PROBLEM TO SOLVE :: Output the whole listing below. Keep it exact.

--------------------

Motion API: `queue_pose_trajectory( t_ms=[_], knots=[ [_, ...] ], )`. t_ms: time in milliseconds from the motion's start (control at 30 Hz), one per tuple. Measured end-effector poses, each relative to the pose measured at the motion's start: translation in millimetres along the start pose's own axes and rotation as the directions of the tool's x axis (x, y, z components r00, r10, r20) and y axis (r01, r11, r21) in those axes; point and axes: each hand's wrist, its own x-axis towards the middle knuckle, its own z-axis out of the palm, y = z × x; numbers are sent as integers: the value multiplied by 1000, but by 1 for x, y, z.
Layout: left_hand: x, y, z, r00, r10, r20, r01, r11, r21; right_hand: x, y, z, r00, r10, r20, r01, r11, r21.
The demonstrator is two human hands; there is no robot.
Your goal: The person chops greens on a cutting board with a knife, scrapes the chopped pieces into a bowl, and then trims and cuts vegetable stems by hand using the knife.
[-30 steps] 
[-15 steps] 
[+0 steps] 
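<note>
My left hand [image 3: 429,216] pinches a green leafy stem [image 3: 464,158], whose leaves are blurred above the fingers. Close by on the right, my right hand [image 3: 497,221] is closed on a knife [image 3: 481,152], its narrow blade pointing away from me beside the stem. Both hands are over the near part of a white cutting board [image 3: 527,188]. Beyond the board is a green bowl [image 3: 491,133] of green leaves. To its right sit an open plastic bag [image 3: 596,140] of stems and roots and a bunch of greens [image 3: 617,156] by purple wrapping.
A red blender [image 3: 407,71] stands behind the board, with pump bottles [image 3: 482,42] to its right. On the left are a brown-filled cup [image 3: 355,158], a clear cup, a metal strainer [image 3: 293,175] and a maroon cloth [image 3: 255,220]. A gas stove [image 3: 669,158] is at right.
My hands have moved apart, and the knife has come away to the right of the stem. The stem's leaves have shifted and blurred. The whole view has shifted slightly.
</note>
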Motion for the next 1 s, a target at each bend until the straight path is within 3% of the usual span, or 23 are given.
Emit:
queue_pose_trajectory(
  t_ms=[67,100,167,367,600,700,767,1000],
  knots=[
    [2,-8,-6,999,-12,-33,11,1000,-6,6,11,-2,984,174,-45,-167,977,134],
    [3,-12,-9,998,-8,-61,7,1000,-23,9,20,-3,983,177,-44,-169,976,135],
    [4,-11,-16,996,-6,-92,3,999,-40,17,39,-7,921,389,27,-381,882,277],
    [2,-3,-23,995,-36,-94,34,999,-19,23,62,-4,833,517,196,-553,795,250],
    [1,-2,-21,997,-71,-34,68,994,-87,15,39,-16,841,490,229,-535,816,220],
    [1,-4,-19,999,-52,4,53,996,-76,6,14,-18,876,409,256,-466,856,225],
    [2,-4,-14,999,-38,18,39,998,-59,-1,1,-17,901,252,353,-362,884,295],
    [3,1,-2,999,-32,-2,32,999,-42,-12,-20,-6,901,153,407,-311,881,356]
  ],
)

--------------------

OUTPUT OF THE TASK ::
Motion API: `queue_pose_trajectory( t_ms=[_], knots=[ [_, ...] ], )`. t_ms: time in milliseconds from the motion's start (control at 30 Hz), one per tuple. Measured end-effector poses, each relative to the pose measured at the motion's start: translation in millimetres along the start pose's own axes and rotation as the directions of the tool's x axis (x, y, z components r00, r10, r20) and y axis (r01, r11, r21) in those axes; point and axes: each hand's wrist, its own x-axis towards the middle knuckle, its own z-axis out of the palm, y = z × x; numbers are sent as integers: the value multiplied by 1000, but by 1 for x, y, z.
Layout: left_hand: x, y, z, r00, r10, r20, r01, r11, r21; right_hand: x, y, z, r00, r10, r20, r01, r11, r21.
The demonstrator is two human hands; there is no robot.
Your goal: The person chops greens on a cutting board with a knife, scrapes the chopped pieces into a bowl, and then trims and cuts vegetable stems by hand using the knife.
[-30 steps] 
[-15 steps] 
[+0 steps] 
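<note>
My left hand [image 3: 429,216] pinches a green leafy stem [image 3: 464,158], whose leaves are blurred above the fingers. Close by on the right, my right hand [image 3: 497,221] is closed on a knife [image 3: 481,152], its narrow blade pointing away from me beside the stem. Both hands are over the near part of a white cutting board [image 3: 527,188]. Beyond the board is a green bowl [image 3: 491,133] of green leaves. To its right sit an open plastic bag [image 3: 596,140] of stems and roots and a bunch of greens [image 3: 617,156] by purple wrapping.
A red blender [image 3: 407,71] stands behind the board, with pump bottles [image 3: 482,42] to its right. On the left are a brown-filled cup [image 3: 355,158], a clear cup, a metal strainer [image 3: 293,175] and a maroon cloth [image 3: 255,220]. A gas stove [image 3: 669,158] is at right.
My hands have moved apart, and the knife has come away to the right of the stem. The stem's leaves have shifted and blurred. The whole view has shifted slightly.
</note>
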Motion for the next 1 s, a target at each bend until the straight path is within 3% of the usual span, or 23 are given.
Emit:
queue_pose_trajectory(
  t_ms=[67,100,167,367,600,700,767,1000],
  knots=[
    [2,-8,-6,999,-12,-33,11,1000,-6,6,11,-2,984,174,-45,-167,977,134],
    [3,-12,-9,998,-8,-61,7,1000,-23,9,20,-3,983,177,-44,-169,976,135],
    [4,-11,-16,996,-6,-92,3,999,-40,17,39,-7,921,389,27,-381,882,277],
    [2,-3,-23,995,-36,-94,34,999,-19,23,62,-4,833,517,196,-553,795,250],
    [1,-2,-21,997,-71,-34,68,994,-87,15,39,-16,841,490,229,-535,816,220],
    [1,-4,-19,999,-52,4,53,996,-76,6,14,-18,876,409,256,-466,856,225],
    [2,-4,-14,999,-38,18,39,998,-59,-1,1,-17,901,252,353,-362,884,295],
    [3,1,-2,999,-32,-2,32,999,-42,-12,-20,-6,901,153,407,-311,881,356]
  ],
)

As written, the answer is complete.